*** Opening of Data extract ***

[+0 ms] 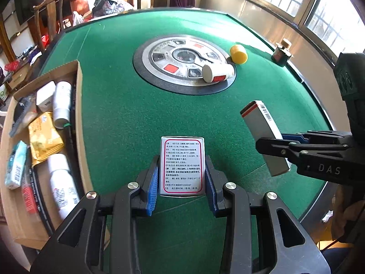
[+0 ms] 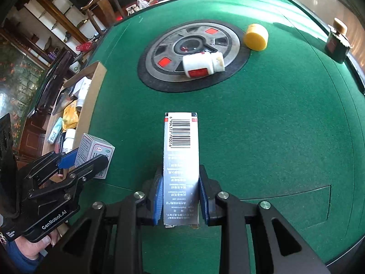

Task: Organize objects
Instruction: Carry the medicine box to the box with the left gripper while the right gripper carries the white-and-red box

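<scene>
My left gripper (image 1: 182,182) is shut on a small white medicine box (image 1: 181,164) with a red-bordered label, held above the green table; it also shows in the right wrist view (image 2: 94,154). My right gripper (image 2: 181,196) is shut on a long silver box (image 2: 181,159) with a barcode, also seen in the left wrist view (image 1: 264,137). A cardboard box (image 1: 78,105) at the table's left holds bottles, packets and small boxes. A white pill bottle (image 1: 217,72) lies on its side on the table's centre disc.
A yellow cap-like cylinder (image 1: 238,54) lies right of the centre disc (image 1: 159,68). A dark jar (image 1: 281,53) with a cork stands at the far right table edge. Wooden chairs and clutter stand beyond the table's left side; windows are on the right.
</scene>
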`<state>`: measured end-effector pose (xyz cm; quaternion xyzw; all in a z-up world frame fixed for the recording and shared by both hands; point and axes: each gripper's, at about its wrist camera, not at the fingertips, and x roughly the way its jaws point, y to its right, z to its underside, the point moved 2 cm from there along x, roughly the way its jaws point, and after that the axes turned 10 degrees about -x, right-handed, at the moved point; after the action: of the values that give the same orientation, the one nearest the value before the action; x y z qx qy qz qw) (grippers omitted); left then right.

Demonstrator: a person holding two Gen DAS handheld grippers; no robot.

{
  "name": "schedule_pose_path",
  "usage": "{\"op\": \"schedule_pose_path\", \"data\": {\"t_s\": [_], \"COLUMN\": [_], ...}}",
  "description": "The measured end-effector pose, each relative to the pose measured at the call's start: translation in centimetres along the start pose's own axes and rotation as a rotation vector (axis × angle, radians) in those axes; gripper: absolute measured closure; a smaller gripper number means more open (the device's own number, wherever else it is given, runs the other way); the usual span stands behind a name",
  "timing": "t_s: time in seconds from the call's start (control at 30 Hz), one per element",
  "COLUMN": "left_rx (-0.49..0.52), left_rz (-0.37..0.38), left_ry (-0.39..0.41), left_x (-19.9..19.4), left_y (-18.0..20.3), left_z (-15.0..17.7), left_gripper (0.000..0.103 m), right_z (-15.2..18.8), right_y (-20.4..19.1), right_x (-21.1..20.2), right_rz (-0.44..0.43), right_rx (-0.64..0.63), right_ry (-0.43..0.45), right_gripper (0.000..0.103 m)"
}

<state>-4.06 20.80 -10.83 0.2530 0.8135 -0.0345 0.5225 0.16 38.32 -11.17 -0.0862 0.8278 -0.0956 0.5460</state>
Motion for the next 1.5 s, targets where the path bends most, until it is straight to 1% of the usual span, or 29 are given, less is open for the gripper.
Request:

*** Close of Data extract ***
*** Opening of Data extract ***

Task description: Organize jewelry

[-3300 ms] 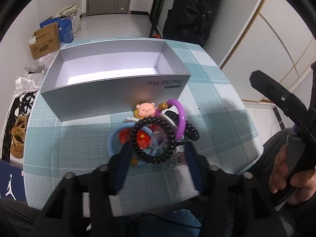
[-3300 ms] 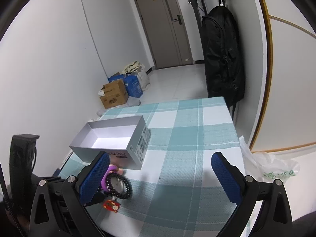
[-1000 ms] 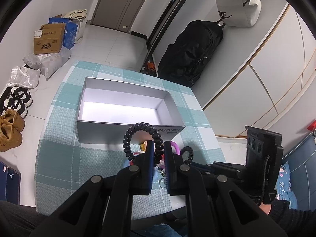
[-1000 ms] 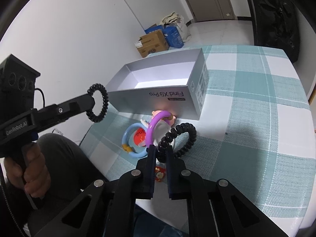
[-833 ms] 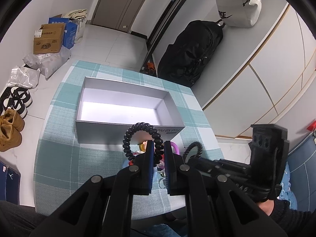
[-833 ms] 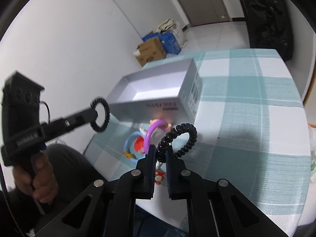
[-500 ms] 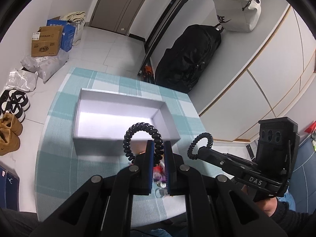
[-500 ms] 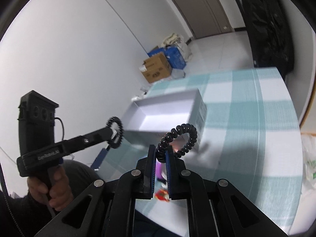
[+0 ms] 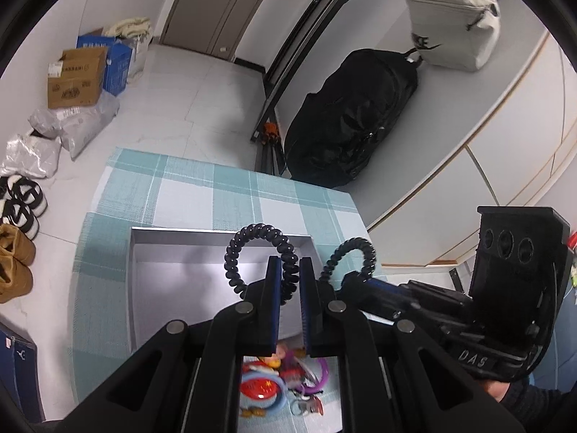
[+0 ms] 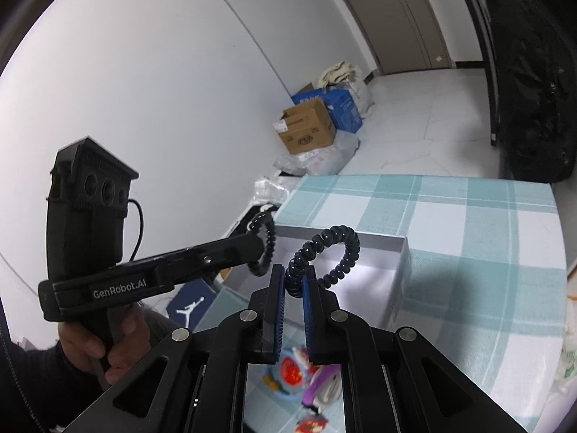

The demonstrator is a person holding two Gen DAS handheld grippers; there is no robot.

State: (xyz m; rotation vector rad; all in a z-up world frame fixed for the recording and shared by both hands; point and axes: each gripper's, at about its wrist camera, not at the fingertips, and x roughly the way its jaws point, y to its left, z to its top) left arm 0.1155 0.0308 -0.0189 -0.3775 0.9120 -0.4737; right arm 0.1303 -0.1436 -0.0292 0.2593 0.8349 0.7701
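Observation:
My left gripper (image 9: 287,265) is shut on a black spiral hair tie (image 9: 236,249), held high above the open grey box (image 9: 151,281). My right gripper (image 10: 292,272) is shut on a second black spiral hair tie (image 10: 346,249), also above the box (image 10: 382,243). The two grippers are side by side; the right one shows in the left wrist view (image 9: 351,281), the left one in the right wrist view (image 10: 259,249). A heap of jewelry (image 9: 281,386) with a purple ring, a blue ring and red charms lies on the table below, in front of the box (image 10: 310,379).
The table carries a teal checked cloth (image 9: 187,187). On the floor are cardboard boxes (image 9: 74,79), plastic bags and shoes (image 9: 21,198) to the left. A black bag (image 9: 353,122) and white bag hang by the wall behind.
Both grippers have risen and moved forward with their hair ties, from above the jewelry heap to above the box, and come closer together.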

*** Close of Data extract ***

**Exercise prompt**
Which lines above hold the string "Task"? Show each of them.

**Response for this exercise**
Task: Organize objects
Task description: Organize jewelry

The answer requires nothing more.